From the first line of the data below through the line holding "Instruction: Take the", output each line exactly and leave the pictures out.

-- -- --

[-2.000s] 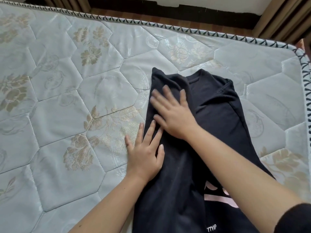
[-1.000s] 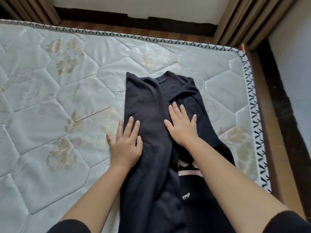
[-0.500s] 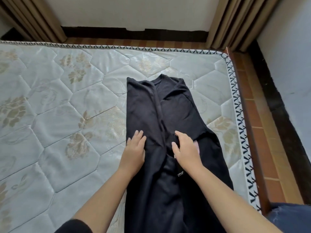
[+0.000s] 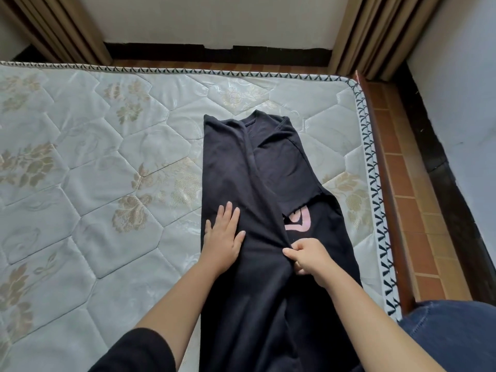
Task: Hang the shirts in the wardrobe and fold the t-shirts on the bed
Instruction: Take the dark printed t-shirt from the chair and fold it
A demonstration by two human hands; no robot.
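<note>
A black t-shirt [image 4: 257, 167] with a pink print lies lengthwise on the quilted mattress [image 4: 107, 162], its collar at the far end and both sides folded inward. My left hand [image 4: 222, 237] lies flat, fingers straight, on the folded left side near the shirt's left edge. Lower down, at the middle of the shirt, my right hand [image 4: 308, 257] pinches the inner edge of the folded fabric just below the pink print.
The mattress's trimmed right edge [image 4: 375, 210] runs close to the shirt, with a wooden bed rail and tiled floor [image 4: 418, 216] beyond. Curtains [image 4: 375, 30] and a wall stand past the far edge. A knee in blue jeans [image 4: 456, 336] is at the lower right.
Both hands slid down the shirt toward me. My right hand went from flat on the fabric to pinching the fold's edge, uncovering the pink print. The camera tilted up and back.
</note>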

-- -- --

◆ FINISHED TASK ◆
[-2.000s] 
[-1.000s] 
[-0.500s] 
[+0.000s] 
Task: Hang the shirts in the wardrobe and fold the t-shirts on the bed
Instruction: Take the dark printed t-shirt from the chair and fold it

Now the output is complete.